Neurodiversity Spotlight – Andy Warhol

Eden Kayser

(Andy Warhol, Self-Portrait Fright Wig, 1986, The Andy Warhol Museum, Pittsburgh; Founding Collection, Contribution The Andy Warhol Foundation for the Visual Arts, Inc © The Andy Warhol foundation for the Visual Arts, Inc. 1998.1.2890)

Andy Warhol was one of the most popular artists in the 1960s. While most well-known for his pop art, he also experimented with performance art, filmmaking, video illustrations, and writing. Warhol’s paintings often contained images of consumer goods and pop culture icons that both criticized and celebrated America’s culture around money and fame with bright colors and bold lines. Warhol’s style of painting was different in that it contained recognizable mass-produced imagery to convey a statement about commercialism. Years after his death on February 22nd, 1987, fans of his speculate that he may have been on the autism spectrum.  

In a 1999 article from The Guardian, Arts Correspondent Vanessa Thorpe highlights Warhol’s repetition of printing the same image uniformly on canvas. Repetition is a trait commonly displayed in autism. Warhol’s use of repetition and attention to detail is seen in his most famous works including Campbell’s Soup Cans, Colored Mona Lisa, and the Marilyn Monroe Series. Repetition was displayed not only in his art, but also in behavior. In a detailed blog about Warhol’s life, people who knew him observed that we would repeat patterns, records, phrases, and questions, many times.  

In a neurodiversity article written by Delaney Caverly, she mentioned Dr Judith Gould’s observations that during interviews Warhol would show difficulty with social engagement, upholding conversations, and would seem reluctant to answer questions. He would use minimal words when speaking to others and had difficulty recognizing friends. Warhol would also avoid physical contact with others and poorly displayed empathy. This suggests he had social ineptitude which is a very common struggle for people with autism.  

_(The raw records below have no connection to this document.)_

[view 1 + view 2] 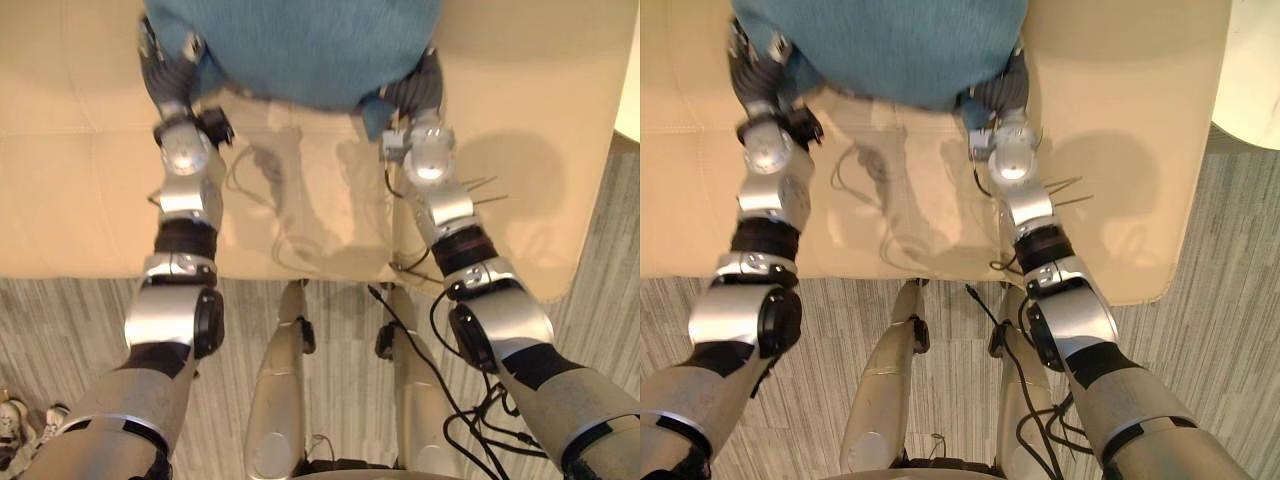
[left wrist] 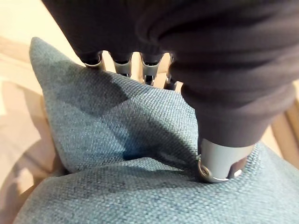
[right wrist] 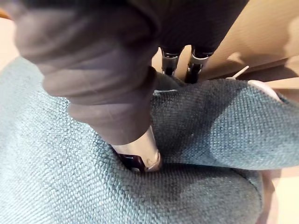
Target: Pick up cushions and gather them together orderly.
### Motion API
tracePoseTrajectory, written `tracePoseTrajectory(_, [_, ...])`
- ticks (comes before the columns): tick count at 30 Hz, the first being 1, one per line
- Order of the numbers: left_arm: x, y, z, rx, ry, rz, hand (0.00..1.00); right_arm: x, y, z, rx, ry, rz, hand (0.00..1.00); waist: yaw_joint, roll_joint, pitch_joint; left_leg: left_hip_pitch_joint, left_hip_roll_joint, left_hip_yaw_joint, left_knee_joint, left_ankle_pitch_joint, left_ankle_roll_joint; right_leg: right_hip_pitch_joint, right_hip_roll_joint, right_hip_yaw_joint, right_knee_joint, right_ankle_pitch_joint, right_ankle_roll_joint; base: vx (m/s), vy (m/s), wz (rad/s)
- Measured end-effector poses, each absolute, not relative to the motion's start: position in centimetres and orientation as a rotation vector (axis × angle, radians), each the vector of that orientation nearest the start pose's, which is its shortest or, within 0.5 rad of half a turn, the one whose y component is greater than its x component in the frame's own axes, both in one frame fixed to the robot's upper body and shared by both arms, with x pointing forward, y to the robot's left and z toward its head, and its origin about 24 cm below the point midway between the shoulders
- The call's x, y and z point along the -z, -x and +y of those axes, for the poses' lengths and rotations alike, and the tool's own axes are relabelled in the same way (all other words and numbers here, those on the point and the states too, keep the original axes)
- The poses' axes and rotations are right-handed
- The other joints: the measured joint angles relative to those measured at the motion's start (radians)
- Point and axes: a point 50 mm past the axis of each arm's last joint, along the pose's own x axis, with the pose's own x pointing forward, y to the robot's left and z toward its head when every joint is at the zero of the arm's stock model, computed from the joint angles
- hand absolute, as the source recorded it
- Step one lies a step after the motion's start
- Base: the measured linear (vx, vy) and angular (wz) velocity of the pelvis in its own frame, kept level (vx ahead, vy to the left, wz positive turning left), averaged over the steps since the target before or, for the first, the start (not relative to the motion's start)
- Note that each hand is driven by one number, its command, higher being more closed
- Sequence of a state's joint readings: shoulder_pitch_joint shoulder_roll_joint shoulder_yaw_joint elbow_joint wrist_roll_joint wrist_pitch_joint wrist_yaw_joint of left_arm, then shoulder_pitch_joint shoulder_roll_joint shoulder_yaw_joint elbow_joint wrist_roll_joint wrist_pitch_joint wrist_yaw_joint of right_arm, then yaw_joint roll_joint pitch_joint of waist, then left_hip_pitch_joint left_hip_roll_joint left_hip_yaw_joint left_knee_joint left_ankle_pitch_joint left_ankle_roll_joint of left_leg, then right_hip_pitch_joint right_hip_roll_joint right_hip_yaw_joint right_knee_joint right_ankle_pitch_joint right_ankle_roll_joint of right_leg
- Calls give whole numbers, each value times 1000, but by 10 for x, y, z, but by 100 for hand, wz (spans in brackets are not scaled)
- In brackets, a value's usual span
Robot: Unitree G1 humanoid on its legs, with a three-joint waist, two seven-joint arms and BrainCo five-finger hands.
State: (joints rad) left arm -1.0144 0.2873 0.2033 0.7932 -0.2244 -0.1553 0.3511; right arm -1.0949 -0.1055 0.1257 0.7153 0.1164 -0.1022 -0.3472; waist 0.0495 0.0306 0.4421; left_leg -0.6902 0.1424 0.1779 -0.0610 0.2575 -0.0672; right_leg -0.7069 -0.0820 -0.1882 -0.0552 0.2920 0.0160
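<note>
A blue woven cushion [image 1: 300, 45] lies over the far part of the beige sofa seat [image 1: 70, 200], caught at its two near corners: the left robot hand [image 1: 170, 70] on one, the right robot hand [image 1: 412, 92] on the other. In the left wrist view the thumb [image 2: 217, 161] presses into the cloth while the fingers [image 2: 120, 65] reach behind the corner. The right robot hand pinches the same way, the fabric dimpling under its thumb [image 3: 140, 156].
</note>
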Motion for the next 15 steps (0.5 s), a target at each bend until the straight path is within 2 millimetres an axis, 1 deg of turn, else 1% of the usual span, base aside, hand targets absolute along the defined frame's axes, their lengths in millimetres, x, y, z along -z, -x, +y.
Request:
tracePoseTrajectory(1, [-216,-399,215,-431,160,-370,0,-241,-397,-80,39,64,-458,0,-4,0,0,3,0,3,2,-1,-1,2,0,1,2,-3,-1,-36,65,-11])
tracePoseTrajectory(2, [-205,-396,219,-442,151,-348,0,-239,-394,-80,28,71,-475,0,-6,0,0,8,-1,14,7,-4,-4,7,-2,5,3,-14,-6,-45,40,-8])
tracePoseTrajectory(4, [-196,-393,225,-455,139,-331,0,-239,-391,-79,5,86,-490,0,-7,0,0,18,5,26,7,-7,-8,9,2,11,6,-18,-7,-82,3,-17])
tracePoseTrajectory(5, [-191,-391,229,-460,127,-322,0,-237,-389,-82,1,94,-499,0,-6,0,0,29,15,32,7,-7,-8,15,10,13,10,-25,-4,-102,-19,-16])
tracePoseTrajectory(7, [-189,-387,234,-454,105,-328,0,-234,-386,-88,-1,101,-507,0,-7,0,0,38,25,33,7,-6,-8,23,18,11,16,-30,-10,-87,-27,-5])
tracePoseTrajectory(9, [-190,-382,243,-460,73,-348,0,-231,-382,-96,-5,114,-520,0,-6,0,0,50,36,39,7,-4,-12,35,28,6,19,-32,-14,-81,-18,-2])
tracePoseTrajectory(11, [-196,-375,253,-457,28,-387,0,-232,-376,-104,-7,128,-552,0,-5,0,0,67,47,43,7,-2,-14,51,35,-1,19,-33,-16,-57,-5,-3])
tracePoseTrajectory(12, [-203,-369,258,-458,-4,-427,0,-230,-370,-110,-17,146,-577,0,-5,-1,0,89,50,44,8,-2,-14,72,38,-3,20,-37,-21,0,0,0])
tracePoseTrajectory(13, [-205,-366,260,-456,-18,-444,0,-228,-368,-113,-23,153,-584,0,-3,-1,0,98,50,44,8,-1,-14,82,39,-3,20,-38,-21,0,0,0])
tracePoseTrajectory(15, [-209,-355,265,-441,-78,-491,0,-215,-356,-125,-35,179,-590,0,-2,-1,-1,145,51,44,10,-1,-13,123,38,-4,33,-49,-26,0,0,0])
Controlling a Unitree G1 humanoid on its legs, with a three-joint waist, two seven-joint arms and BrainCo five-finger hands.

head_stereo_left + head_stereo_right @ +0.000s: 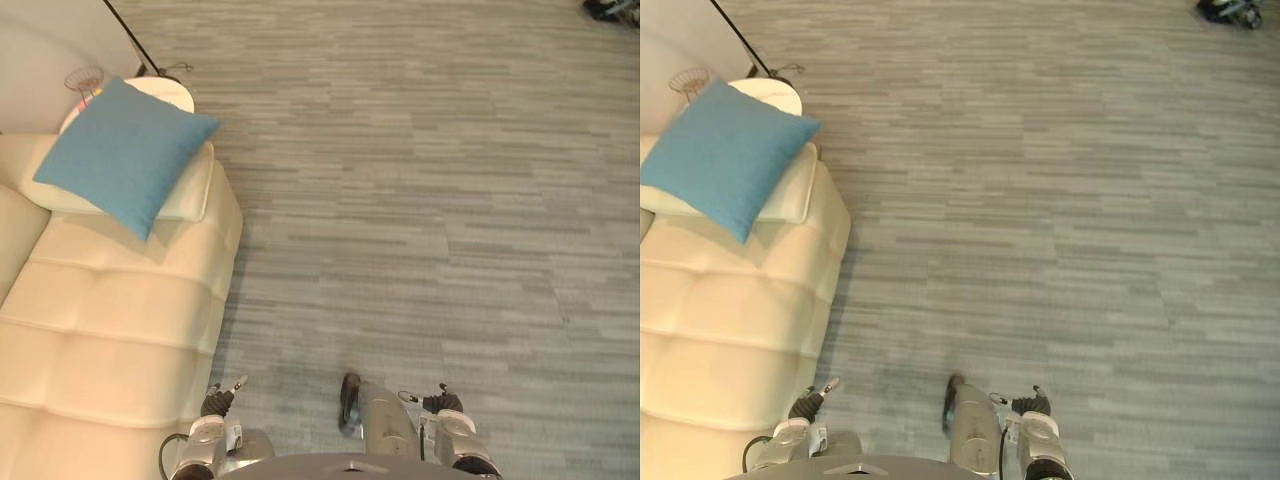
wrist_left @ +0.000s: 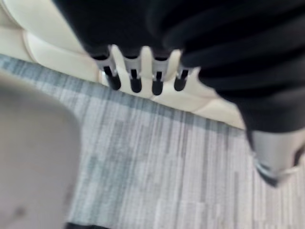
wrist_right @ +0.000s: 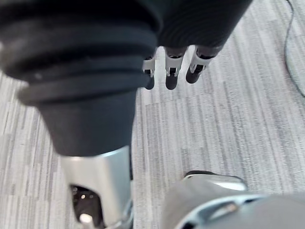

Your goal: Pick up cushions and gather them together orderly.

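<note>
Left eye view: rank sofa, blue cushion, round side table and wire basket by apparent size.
1. sofa, cut off by the frame
2. blue cushion
3. round side table, partly hidden behind the cushion
4. wire basket

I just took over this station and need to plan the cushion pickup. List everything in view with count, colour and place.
blue cushion: one, blue, leaning on the cream cushion at the sofa's far end
cream cushion: one, cream, under the blue one
sofa: one, cream, tufted, on the robot's left
side table: one, round, white top, beyond the sofa
wire basket: one, thin wire, at the side table; contents too small to tell
black pole: one, slanting by the table
dark object: one, far right on the floor, too small to identify
floor: grey striped carpet
left hand: fingers straight, empty, beside the sofa's front
right hand: fingers straight, empty, over the carpet
</note>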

Composer Ian Stewart first started this theory, and after working with Warhol, got an official diagnosis himself. Stewart observed Warhol’s unusual routines, including only buying the same brand of green cotton underwear specifically sold from K-Mart in mass-quantities. Stewart claimed Warhol was convinced that green felt different from colors, suggesting he had a sensitivity to texture. Being sensitive to stimulants including light, sound, touch, texture, taste, smell, pain, temperature is a common trait found in autism.  

Though he was never given an official diagnosis, medical professionals believe Andy Warhol most definitely had autism. However, some fans were upset when the theory was proposed, feeling it reduced Warhol’s achievements by undermining the idea of him intentionally shaping other’s understanding of pop art. This does not change the fact that his art has some of the most valuable and recognizable works of all time. Whether or not he had autism, should not take away from his success, as his artistic perspective still touched audiences world-wide.